[lit-ideas] Re: The Simpsons as philosophy

  • From: "Stan Spiegel" <writeforu2@xxxxxxxxxxx>
  • To: <lit-ideas@xxxxxxxxxxxxx>
  • Date: Sun, 28 May 2006 11:15:24 -0400

this would seem to be a further associative lagniappe.<

Thank you Robert for the gift of "lagniappe." Never heard that word before. When I looked it up, I found it was a gift. When would you use "lagniappe" -- as you've used it here -- instead of the more common "gift?"


Stan
Portland, ME





----- Original Message ----- From: "Robert Paul" <rpaul@xxxxxxxx>
To: <lit-ideas@xxxxxxxxxxxxx>
Sent: Saturday, May 27, 2006 10:56 PM
Subject: [lit-ideas] Re: The Simpsons as philosophy



Carol Kirschenbaum wrote:

Robert, you've shaken my world. Are you certain that Homer isn't named for Homer Simpson, the catastrphically likable character in West's _Day of the Locust_? And are you positive that Springfield isn't harkening to those bizarro twin towns in Oregon, Springfield and Eugene, its liberal neighbor?

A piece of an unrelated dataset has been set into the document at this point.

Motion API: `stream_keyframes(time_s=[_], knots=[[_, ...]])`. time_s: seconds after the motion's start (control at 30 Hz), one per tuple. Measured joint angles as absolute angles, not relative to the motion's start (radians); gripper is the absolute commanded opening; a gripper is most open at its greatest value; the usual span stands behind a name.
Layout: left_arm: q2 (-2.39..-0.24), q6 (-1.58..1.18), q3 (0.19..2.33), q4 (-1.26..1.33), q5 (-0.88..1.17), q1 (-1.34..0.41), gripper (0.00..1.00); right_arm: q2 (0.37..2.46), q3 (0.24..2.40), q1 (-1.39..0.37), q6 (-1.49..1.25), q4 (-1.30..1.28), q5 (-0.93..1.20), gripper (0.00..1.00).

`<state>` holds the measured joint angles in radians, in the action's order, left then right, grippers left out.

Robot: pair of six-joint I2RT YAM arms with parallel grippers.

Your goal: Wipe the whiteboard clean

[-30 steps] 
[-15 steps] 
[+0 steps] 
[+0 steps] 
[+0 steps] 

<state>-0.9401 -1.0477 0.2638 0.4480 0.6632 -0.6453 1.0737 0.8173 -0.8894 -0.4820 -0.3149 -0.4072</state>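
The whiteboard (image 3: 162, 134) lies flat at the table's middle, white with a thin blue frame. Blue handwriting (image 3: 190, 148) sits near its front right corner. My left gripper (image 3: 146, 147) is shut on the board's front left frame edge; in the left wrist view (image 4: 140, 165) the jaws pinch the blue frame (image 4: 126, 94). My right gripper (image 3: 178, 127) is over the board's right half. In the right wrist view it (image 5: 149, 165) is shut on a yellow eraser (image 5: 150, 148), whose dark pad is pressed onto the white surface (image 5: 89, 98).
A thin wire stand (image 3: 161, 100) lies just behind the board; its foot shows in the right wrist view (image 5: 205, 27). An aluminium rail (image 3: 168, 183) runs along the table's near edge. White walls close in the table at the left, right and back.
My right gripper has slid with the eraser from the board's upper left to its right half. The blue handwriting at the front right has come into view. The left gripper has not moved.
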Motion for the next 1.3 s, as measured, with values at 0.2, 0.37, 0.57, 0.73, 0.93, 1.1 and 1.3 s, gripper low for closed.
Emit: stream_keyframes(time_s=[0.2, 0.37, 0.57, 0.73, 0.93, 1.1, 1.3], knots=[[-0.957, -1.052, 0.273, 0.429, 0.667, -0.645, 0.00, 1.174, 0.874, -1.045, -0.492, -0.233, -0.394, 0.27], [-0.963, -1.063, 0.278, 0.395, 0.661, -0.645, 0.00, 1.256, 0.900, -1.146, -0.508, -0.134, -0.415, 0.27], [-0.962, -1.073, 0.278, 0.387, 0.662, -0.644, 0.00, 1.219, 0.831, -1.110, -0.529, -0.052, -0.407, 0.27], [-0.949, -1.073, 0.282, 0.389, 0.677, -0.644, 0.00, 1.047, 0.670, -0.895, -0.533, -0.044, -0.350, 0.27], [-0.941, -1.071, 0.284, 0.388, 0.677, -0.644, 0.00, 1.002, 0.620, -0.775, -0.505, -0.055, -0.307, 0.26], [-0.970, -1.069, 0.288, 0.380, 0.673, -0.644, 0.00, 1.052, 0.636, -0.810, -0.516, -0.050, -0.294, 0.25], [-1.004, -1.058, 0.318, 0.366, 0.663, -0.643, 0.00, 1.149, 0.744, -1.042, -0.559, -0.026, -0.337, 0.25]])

There's some Springfield in Springfield, all right.

'Springfield, Ore. Helped inspire the name of the Simpsons' hometown. Growing up in Portland, Groening thought Springfield, the Anderson family's hometown on TV's "Father Knows Best," was the Springfield in Oregon. Also chosen because of the name's ubiquity.'

This is from http://www.portlandtribune.com/simpsons/

an excellent site that deals with Groening's childhood in and continuing relationship with Portland. Springfield, Oregon, is a mill town (or was, before the big trees ran out), and Eugene, of course, is a university town. I worked for several years in the big Weyerhaeuser integrated mill east of Springfield. The basic lumber mill part of the operation shut down in 1989, because it had been built for logs with a cross-section of four feet and larger.

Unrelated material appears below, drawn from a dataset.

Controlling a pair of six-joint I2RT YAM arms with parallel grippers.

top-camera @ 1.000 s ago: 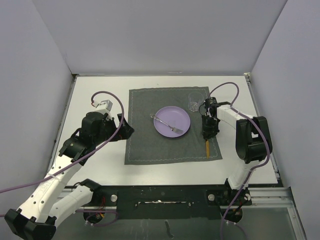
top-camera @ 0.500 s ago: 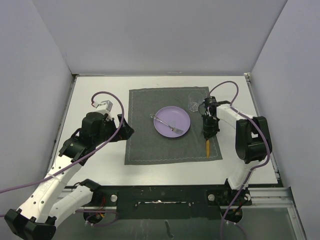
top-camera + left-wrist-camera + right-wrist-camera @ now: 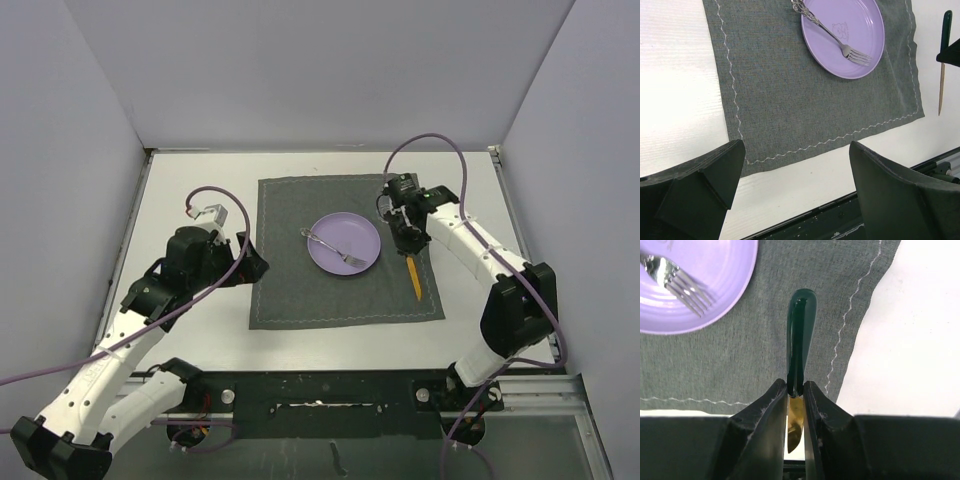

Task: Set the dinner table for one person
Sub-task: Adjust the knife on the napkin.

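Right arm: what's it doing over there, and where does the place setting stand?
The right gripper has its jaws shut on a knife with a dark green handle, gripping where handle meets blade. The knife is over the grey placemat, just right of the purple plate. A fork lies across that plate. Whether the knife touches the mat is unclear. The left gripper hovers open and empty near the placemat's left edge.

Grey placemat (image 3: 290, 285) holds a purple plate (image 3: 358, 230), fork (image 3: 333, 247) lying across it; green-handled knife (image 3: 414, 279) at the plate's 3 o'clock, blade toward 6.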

It isn't clear why the young Matt Groening would have known much about the Oregon Springfield (a bit over 100 miles south of Portland). It isn't on the way to anywhere, really, unless one is going east from Eugene, up into the mountains. I can't find anything about the Groenings' going camping though. Perhaps they just went sightseeing over one of the passes.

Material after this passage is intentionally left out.